El thriller psicológico, basado en la novela De Entre los Muertos, de Pierre Boileau y Thomas Narcejac, desbancó el dominio que durante medio siglo tuvo El Ciudadano Kane, de Orson Welles, en la lista que cada década convoca la prestigiosa revista Sight & Sound, del British Film Institute.

Más de 800 críticos y académicos del planeta dieron sus consideraciones, y el clásico de Hitchcock, estelarizado por James Stewart y Kim Novak, superó al filme de Orson Welles por 34 votos.

“Creo que si Vértigo ha crecido a lo largo de la historia, hasta ocupar el primer lugar, es que es una película obsesiva, de obsesiones. Y los cinéfilos somos así, tenemos esa pasión.

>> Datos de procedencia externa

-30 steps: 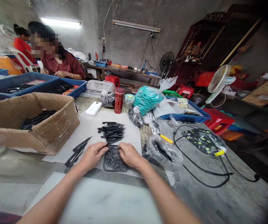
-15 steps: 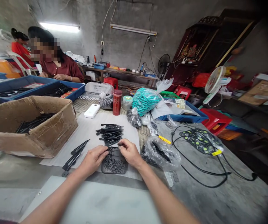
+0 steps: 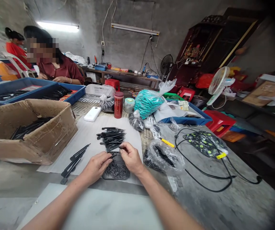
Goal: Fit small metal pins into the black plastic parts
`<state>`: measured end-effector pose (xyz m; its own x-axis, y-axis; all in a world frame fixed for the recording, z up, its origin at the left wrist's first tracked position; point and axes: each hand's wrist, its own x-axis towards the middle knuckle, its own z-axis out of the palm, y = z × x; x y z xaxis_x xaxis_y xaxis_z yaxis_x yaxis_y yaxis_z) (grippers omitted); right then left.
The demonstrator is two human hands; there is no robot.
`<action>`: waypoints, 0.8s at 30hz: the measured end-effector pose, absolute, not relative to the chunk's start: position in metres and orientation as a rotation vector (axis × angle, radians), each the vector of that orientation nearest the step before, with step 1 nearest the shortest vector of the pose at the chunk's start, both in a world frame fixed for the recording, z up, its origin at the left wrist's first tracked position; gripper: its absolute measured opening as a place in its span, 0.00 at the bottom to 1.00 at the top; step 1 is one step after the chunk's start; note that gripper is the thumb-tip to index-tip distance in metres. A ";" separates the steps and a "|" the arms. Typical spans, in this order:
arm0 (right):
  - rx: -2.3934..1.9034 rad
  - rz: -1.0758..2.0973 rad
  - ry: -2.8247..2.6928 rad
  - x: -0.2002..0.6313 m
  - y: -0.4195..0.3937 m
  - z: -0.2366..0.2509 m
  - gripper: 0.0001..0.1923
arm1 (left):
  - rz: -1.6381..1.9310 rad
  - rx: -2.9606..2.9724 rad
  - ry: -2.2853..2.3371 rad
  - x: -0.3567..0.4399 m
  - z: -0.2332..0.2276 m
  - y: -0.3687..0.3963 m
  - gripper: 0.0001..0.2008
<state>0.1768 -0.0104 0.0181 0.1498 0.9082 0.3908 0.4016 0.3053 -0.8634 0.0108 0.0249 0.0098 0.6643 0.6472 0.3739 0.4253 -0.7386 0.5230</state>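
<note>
My left hand is closed in a pinch on a thin black stick, which points toward my other hand. My right hand has its thumb and forefinger pressed together; what lies between them is too small to make out. Both hands are over a small dark tray holding many thin metal pins. Just beyond lies a pile of black pointed sticks, some with round ends. A few similar black sticks rest on the white sheet to the left.
At left stands a cardboard box of black parts. An open plastic bag, a yellow cutter and a black cable are at right. A red bottle and teal-filled bag stand behind. A co-worker sits across.
The view has shifted slightly, so things appear a little further left. My hands keep their pinches over the tray, with hardly any movement.
</note>
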 end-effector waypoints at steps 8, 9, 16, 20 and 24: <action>-1.303 0.506 -1.492 0.178 -0.011 0.020 0.08 | 0.770 2.485 0.834 0.010 0.008 0.024 0.09; -1.303 0.502 -1.496 0.178 -0.011 0.020 0.08 | 0.767 2.487 0.837 0.010 0.008 0.024 0.09; -1.305 0.464 -1.532 0.176 -0.012 0.022 0.08 | 0.770 2.485 0.842 0.011 0.009 0.024 0.10; -1.308 0.425 -1.562 0.176 -0.012 0.021 0.09 | 0.753 2.491 0.853 0.011 0.009 0.024 0.10; -1.294 0.311 -1.637 0.176 -0.012 0.020 0.09 | 0.771 2.539 0.846 0.010 0.008 0.023 0.11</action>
<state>0.1759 -0.0123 0.0200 0.0562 0.8464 0.5295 0.5936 0.3982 -0.6994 0.0100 0.0229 0.0081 0.6729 0.6327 0.3832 0.4397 -0.7587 0.4807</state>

“Los cinéfilos nos vemos retratados por esa obsesión de un hombre por algo inalcanzable, en este caso una mujer que ni siquiera existe, una construcción de la que él se enamora”, dice el crítico Ernesto Diezmartínez, uno de los votantes de Sight & Sound.

Vértigo sigue a Scottie Fergusson (Stewart), un detective de la policía retirado que investiga a Madeleine (Novak), la bella mujer de un viejo amigo, de misterioso comportamiento, y que acaba obsesionándolo.

Del largometraje se ha destacado la maestría en el manejo de las atmósferas por parte del director de Los Pájaros, la banda sonora de Bernard Herrmann, la sensibilidad fotográfica de Robert Burks, la secuencia de créditos a cargo de Saul Bass y las interpretaciones de sus protagónicos.

Al día de hoy, realizadores como el sudcoreano Park Chan-Wook, quien acaba de debutar en Hollywood con Lazos Perversos, un filme de aires “hitchcockianos”, admiten su deuda hacia Vértigo.

“De alguna manera se puede decir que yo quise contar historias, convertirme en cineasta, por Hitchcock y Vértigo. El surrealismo que Hitchcock llega a mostrar en pantalla, el objeto de deseo que es esa mujer, un deseo que nada puede llenar, la atmósfera

.”La experiencia de haber visto Vértigo no se me olvida por nada. Cuando salí de verla, quise contar historias, ser capaz de contar algo así. Mi cabeza no paró de dar vueltas”, señala en entrevista vía correo electrónico.

El impacto del largometraje, rodado en San Francisco, sin embargo, se coció a fuego lento con sus contemporáneos: si bien Hitchcock y Stewart recibieron premios a Mejor Director y Actor en el Festival de San Sebastián, no se le llamó un clásico instantáneo.

De su presupuesto de cerca de 2 millones y medio de dólares, recaudó, en aquel 1958 en Estados Unidos, apenas arriba de 7 millones de billetes verdes.

Fue nominada al Óscar a Dirección de Arte y Mejor Sonido pero se quedó sin las estatuillas, y medios como Los Angeles Times y Variety se quejaron de temas como la lentitud y longitud de su primera parte.

“Pero ha envejecido bien”, opina Diezmartínez. “En su momento no le fue bien ni en crítica ni en taquilla. Hasta que la retoman y revaloran críticos de Cahiers du Cinema, como Truffaut, Rohmer, empieza a crecer.”